Snowman With: Baseball, Naked On The Vague (Thu) Charge Group (Fri) – The Annandale Hotel 17th and 18th July 2008Written by Cassady Maddox on July 31, 2008
Ah Snowman. It’s the last time my favourite Australian band hit Sydney stages before they relocate to the UK. To top it off, it’s the first time Snowman have graced our stages armed with new material from the stunning new record The Horse, The Rat & The Swan.
Naked On The Vague secured Thursday’s opening spot, the only Sydney band on the bill. I’d heard some good things about these guys. As I tapped my feet to the music, I heard quite a few punters remark “I’m getting more of the vague than the naked”. The boy/girl two-piece were a strange choice for this bill. Their unique brand of eccentric, experimental wailing reminded me of Throbbing Gristle, but their audience is not the Snowman crowd, who seemed confused by their performance.
Melbourne act Baseball were the main support act and they won the crowd over in a matter of seconds. The singer is an amazing force of energy, and wields a violin like a madman. After Naked on the Vague’s somewhat static performance I found their relentless rhythms and pulsing wall-of-sound a bit confronting – there’s not much time to catch your breath and really take it in.
Finally the curtain lifted on Snowmans show and from the opening snare hits of Our Mother (She Remembers), the first song on the new album, the audience stared and swayed, mesmerised. We Are The Plague, the first single from The Horse, The Rat & The Swan, snapped us to attention, and with every song we were plunged ever deeper into an intense, enlightening musical journey. The room seemed to resonate with emotion, the band surrounded by some kind of mystical aura in which they were enveloping us from the stage. They didn’t venture from the new material and they didn’t need to – this is a band that can really play together, feeding off each others’ sounds – and it sucks you in completely.
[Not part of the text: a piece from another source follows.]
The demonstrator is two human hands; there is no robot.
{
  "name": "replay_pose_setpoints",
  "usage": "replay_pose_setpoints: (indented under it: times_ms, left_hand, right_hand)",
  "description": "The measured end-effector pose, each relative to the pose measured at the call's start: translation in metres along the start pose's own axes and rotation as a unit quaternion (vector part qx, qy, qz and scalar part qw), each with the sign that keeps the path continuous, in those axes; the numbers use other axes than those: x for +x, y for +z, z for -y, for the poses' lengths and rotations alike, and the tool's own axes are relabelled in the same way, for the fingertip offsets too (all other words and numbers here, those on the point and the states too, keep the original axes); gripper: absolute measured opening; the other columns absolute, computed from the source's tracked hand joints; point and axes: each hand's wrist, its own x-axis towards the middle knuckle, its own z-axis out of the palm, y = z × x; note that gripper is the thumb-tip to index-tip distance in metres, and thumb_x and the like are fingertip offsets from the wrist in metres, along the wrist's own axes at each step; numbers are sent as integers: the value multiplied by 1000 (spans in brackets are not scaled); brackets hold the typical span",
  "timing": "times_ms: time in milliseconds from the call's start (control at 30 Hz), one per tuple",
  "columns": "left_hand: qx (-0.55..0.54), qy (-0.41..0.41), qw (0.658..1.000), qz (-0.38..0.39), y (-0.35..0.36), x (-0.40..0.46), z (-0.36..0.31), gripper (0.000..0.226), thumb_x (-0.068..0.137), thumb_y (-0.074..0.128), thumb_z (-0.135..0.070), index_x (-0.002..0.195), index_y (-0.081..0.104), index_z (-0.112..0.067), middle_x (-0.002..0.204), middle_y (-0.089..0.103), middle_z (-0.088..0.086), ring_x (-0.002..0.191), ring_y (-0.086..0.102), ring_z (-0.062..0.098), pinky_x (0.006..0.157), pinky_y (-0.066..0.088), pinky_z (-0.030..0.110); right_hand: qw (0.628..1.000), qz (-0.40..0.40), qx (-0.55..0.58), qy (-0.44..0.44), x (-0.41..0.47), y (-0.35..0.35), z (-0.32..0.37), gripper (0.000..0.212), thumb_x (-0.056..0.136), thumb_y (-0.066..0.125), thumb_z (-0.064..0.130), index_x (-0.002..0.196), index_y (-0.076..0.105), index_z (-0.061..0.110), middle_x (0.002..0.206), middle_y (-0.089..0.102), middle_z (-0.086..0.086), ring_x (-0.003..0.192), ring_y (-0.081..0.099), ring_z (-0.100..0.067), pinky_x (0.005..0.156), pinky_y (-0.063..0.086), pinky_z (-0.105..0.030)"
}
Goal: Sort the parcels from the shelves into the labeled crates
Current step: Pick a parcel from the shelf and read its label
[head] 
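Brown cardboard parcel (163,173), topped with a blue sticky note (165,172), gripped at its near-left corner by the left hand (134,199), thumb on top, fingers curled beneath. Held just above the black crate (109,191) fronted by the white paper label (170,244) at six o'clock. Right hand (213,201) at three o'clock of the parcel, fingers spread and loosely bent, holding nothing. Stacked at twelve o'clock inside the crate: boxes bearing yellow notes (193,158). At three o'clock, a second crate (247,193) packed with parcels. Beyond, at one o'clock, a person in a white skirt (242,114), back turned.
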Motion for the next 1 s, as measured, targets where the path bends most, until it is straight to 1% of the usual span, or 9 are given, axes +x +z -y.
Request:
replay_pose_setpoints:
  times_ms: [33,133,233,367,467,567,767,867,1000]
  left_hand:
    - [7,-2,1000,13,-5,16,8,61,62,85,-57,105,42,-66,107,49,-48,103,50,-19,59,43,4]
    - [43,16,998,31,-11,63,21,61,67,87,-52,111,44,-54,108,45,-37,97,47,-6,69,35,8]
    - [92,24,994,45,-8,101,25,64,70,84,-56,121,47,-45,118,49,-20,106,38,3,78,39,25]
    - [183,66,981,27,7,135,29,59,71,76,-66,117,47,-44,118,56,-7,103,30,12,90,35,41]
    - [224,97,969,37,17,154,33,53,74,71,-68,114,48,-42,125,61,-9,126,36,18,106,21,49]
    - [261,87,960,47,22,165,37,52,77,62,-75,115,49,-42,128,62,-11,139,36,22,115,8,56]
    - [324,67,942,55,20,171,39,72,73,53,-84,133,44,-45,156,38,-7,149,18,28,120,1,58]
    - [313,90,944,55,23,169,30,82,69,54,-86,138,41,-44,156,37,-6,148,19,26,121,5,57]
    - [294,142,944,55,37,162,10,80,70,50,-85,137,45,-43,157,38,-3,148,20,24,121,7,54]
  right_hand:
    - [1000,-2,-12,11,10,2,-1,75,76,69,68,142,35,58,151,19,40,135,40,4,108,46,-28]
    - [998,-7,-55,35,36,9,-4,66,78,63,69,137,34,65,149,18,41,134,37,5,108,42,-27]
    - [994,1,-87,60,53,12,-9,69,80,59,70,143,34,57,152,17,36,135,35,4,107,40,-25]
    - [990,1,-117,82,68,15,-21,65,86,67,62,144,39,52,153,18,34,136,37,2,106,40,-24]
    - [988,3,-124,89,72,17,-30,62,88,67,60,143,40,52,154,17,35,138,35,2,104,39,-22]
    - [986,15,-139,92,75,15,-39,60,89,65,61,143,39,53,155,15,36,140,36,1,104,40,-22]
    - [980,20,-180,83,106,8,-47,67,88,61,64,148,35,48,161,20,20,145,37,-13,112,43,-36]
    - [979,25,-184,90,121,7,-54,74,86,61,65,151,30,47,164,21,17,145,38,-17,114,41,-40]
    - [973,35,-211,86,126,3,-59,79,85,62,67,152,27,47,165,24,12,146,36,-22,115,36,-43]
The dynamic was different this time around, Aditya has surrendered his guitar and surrounded himself with a variety of new toys while Joe, centre-stage, holds the puppet-strings of the crowd in his role as frontman/lead guitarist. Joe’s guitar technique is impeccable, less riffy than in previous shows and this time he brought an E-Bow into play (which he apparently found rather than bought, half his luck).
We marveled at our own luck, seeing such a mind-blowing show at such an intimate venue. Snowman continued to up-the-ante with a percussion jam between Aditya and Ross, a violin-toting Aditya vaulting dramatically into the crowd, embellished by Joe’s maniacal off-mic shrieking. All the while Olga and Ross worked their magic, holding the whole grand masterpiece together.
The remarkable showmanship escalated to its climax, with Joe suddenly sweeping off the stage and into the crowd of ecstatic fans, for an extended jam-cum-love-in. The audience was putty in his hands, and like Moses parting the Red Sea he led the circle around him to sit on the floor, which spread like a wave throughout the room. The entire crowd sank down to the floor of the venue and sat, staring up at these marvelous creatures who never missed a beat or a note.
When the band hung up their instruments and called it a night, we were still calling for more. And back they came, blasting us with an epic rendition of Wormwood from the first album that sent more than a shiver through the room. Hats off to you Snowman, and if you don’t make it big in the UK I’ll eat mine.